Per chi decide di proseguire gli studi all'università un problema spinoso è rappresentato dalla scelta della facoltà. Il mondo del lavoro sembra prediligere i laureati in discipline scientifiche (le cosiddette STEM: Science, Technology, Engineering and Mathematics) o, al limite, le lauree in ambito sanitario, rispetto alle lauree umanistiche. Io credo, però, che, nella scelta degli studi universitari, conti soprattutto la passione personale, saper individuare precocemente quali sono i propri talenti specifici, i campi del sapere in cui si riesce meglio, quelli che ci entusiasmano, qual è, in una parola, forse eccessivamente solenne, la propria vocazione. Penso che studiare materie che non ci interessano e non ci coinvolgono profondamente sia dispendioso energeticamente e spesso controproducente nella pratica. Difficilmente diventeremo bravi in qualche campo che non ci attrae.

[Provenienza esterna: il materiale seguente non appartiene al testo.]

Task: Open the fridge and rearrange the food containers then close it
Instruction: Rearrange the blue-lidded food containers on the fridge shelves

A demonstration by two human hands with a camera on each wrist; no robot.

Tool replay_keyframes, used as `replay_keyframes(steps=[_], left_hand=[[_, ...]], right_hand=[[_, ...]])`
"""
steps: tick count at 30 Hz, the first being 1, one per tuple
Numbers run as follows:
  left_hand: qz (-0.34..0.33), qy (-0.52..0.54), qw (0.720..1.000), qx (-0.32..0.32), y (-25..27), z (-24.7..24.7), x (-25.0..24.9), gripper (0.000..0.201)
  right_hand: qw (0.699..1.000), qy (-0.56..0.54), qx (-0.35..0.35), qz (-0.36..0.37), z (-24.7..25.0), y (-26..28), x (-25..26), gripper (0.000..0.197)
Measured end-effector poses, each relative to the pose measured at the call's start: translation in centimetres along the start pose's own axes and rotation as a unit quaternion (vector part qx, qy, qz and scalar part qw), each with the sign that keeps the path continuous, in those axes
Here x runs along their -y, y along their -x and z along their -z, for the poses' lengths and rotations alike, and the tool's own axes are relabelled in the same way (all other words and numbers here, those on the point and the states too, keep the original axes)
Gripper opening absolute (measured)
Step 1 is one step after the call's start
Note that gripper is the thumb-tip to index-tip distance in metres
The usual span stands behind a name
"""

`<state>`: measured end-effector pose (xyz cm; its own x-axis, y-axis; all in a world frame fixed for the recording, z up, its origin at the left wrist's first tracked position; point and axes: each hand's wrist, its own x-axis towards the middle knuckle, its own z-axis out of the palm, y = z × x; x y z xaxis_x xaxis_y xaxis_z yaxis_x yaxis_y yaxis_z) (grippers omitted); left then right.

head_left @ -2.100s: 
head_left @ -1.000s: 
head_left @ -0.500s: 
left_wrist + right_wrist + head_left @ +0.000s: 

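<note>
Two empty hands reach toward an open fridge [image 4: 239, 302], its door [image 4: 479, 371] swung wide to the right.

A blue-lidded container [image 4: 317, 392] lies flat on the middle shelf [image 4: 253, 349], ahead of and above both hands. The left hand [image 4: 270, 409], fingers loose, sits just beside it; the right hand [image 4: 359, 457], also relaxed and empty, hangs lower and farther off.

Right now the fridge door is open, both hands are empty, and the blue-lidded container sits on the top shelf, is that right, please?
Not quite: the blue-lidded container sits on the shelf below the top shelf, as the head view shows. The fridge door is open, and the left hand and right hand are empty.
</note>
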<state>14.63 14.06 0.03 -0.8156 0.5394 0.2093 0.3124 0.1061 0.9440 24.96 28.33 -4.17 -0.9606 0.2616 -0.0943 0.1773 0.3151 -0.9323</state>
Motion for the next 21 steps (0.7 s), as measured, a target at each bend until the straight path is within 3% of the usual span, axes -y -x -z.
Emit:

A proposito dell'annosa questione del rapporto
scuola-lavoro, io credo che, con equilibrio, la
scuola debba mantenere un solido aggancio col
mondo del lavoro. I tentativi di riforma degli
ultimi anni sono andati in questa direzione,
pensando di rispondere ad un bisogno espresso
dagli stessi cittadini e dalle famiglie. E,
anche in realtà più evolute della nostra, la
scuola tiene in gran conto gli sbocchi
occupazionali.
Se è vero che lo studio e la ricerca personali
danno un significato alla vita e possiedono una
loro intrinseca bellezza indipendentemente dalle
ricadute lavorative, è anche vero che
impegnativi e faticosi studi universitari
costituiscono un investimento economico e si
intraprendono, almeno in parte, per ambire a un posto
di lavoro migliore, ben retribuito, che
garantisca un'esistenza economicamente
soddisfacente e un posto di rilievo nella scala
sociale.
Per ottenere i benefici un tempo appannaggio di chi aveva ricevuto un'istruzione terziaria, penso, però, non sia più sufficiente conoscere a fondo la propria disciplina. L'odierno mondo del lavoro e la società contemporanea richiedono con sempre maggiore insistenza lo sviluppo delle cosiddette skill trasversali (denominate anche Skill Life): la capacità di risolvere problemi, una sviluppata etica del lavoro, il possesso di uno spirito critico e di un atteggiamento sperimentale che ci mantenga aperti al nuovo, la capacità di lavorare in team. Infine sarà bene che i ragazzi, i prossimi protagonisti del mondo futuro, sviluppino l'iniziativa personale, l'abilità di prendere decisioni giuste, l'intelligenza emotiva, l'empatia, la capacità di prendersi cura responsabilmente degli altri, la creatività, l'attitudine a ragionare in maniera sistemica, sintetica e non più soltanto analitica e concentrata sul dettaglio ristretto, la capacità di comunicare efficacemente, l'abilità ad automotivarsi, la gestione efficace dello stress, l'autocoscienza, ossia una buona conoscenza di sé, del proprio carattere, dei propri punti di forza e di debolezza.
Non escludo che, soggetto alle nuove esigenze e pressioni dell'individuo, della società e dell'economia, tutto il sistema educativo sarà costretto, nei prossimi decenni, ad un profondo ripensamento e ad una conseguente, necessaria, radicale revisione.